The History Of Low German Negation

The History Of Low German Negation Book in PDF, ePub and Kindle version is available to download in english. Read online anytime anywhere directly from your device. Click on the download button below to get a free pdf file of The History Of Low German Negation book. This book definitely worth reading, it is an incredibly well-written.

The History of Low German Negation

Author : Anne Breitbarth
Publisher : Oxford Studies in Diachronic a
Page : 215 pages
File Size : 47,5 Mb
Release : 2014
Category : Foreign Language Study
ISBN : 9780199687282

Get Book

The History of Low German Negation by Anne Breitbarth Pdf

This work examines the diachronic development of negation in Low German, from Old Saxon to Middle Low German. It is the first substantial diachronic analysis of these changes and looks at both the development of standard negation and the changing interaction between the expression of negation and indefinites in its scope.

The History of Low German Negation

Author : Anne Breitbarth
Publisher : OUP Oxford
Page : 288 pages
File Size : 48,9 Mb
Release : 2014-09-25
Category : Language Arts & Disciplines
ISBN : 9780191510946

Get Book

The History of Low German Negation by Anne Breitbarth Pdf

This book examines the diachronic development of negation in Low German, from Old Saxon up to the point at which Middle Low German is replaced by High German as the written language. It investigates both the development of standard negation, or Jespersen's Cycle, and the changing interaction between the expression of negation and indefinites in its scope, giving rise to negative concord along the way. Anne Breitbarth shows that developments in Low German form a missing link between those in High German, English, and Dutch, which have been much more widely researched. These changes are analysed using a generative account of syntactic change combined with minimalist assumptions concerning the syntax of negation and negative concord. The book provides the first substantial, diachronic analysis of the development of the expression of negation through the Old Saxon and Middle Low German periods, and will be of interest not only to students and researchers in the history of German, but also to all those working on the syntax of negation from a diachronic and synchronic perspective.

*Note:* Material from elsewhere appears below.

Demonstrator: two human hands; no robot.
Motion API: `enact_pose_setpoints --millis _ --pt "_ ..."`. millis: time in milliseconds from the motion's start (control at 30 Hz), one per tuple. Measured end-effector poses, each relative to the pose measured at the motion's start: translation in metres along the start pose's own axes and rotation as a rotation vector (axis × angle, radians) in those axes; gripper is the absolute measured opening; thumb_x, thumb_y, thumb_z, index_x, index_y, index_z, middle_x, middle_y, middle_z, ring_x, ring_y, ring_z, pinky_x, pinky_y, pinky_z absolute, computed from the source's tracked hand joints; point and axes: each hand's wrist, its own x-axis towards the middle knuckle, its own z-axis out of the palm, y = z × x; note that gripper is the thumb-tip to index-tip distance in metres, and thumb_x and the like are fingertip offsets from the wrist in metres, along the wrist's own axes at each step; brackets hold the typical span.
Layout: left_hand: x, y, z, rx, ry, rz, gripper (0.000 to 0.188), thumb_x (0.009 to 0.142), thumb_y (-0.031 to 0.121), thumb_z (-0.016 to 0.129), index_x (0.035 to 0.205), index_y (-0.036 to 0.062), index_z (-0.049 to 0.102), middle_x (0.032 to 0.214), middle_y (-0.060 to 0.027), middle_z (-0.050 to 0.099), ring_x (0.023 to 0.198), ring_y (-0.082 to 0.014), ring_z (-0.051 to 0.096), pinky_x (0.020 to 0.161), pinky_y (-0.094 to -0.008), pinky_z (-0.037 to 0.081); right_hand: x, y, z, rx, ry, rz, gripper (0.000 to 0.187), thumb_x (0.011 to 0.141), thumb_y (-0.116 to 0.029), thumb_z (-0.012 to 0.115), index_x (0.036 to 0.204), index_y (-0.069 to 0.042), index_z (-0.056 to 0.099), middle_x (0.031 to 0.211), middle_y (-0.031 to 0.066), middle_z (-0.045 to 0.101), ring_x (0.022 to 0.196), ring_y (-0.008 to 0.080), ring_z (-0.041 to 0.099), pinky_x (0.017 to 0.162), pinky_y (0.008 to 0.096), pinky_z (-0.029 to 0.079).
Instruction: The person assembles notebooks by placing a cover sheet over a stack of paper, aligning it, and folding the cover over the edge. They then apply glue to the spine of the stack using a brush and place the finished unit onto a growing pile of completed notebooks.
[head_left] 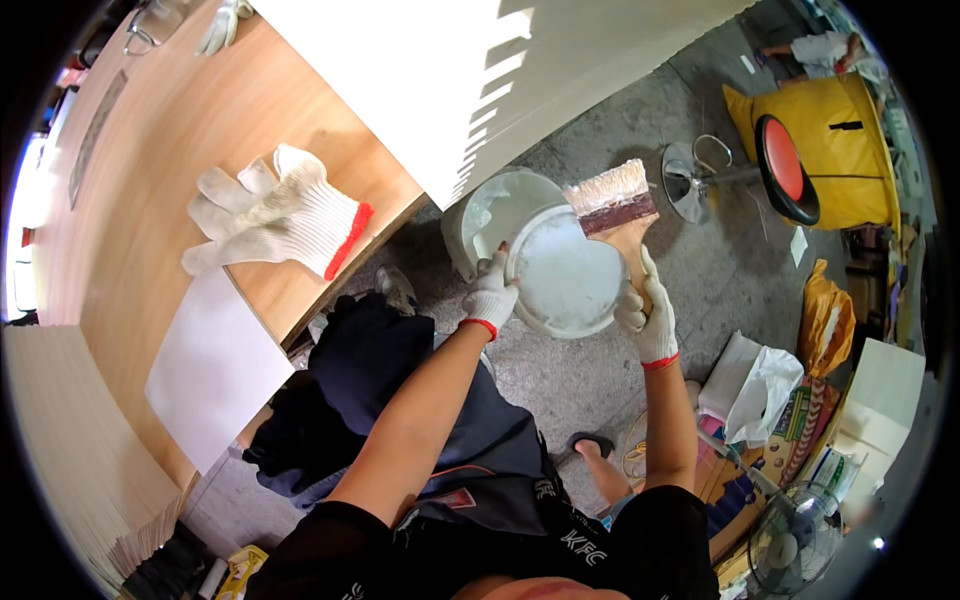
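Observation:
My left hand (490, 297), in a white knit glove with a red cuff, grips the left rim of a white round lid (565, 275). The lid overlaps an open whitish bucket (462, 235) with pale contents, which stands on the floor. My right hand (650, 318), gloved the same way, is closed round the wooden handle of a wide brush (618, 205). The brush's bristles point up and away and are coated with something whitish. Its handle passes by the lid's right edge; whether it touches the lid I cannot tell.
On the wooden table (150, 190) at left lie a white glove (275, 215), a white sheet (215, 370) and a stack of boards (75, 430). A large white panel (400, 80) juts over the far side. A red stool (785, 170), yellow bag (850, 150) and fan (795, 540) stand right.

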Motion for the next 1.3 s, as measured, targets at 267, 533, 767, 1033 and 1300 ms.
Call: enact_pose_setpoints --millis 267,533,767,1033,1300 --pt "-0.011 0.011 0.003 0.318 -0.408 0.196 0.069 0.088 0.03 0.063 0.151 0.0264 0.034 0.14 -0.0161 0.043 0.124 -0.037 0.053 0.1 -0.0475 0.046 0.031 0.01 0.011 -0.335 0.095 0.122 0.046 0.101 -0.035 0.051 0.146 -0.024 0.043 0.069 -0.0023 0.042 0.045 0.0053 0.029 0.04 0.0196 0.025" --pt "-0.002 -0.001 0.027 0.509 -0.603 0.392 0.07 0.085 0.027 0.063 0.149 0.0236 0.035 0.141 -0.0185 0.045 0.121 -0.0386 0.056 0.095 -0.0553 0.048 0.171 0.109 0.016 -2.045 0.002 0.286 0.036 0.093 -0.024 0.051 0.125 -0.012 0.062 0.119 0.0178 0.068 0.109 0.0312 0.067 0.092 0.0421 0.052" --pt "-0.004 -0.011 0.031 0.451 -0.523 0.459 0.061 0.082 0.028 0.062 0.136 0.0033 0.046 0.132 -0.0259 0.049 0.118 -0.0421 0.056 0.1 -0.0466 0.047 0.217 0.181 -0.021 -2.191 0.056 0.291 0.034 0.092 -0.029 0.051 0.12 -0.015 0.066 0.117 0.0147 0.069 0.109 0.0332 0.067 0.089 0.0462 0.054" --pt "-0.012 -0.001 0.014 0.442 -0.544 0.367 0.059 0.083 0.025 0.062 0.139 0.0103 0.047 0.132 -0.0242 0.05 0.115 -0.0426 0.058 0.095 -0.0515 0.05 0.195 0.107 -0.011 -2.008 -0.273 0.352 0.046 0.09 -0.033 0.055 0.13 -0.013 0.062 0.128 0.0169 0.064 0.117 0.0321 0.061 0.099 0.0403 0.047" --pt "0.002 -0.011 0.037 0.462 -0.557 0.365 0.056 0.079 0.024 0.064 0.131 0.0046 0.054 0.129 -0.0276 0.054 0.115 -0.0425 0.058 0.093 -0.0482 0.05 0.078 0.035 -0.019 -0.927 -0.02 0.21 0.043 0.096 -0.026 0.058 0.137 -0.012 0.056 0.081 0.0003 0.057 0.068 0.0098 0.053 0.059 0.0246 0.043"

The History of Negation in the Languages of Europe and the Mediterranean

Author : David Willis,Christopher Lucas,Anne Breitbarth
Publisher : Oxford University Press
Page : 556 pages
File Size : 41,8 Mb
Release : 2013-07-25
Category : Language Arts & Disciplines
ISBN : 9780199602537

Get Book

The History of Negation in the Languages of Europe and the Mediterranean by David Willis,Christopher Lucas,Anne Breitbarth Pdf

This is the first of a two-volume comparative history of negation in the languages of Europe and the Mediterranean. It examines the development of sentential negation and negative indefinites and quantifiers in languages and language groups such as Italian, English, Dutch, German, Celtic, Slavonic, Greek, Uralic, and Afro-Asiatic.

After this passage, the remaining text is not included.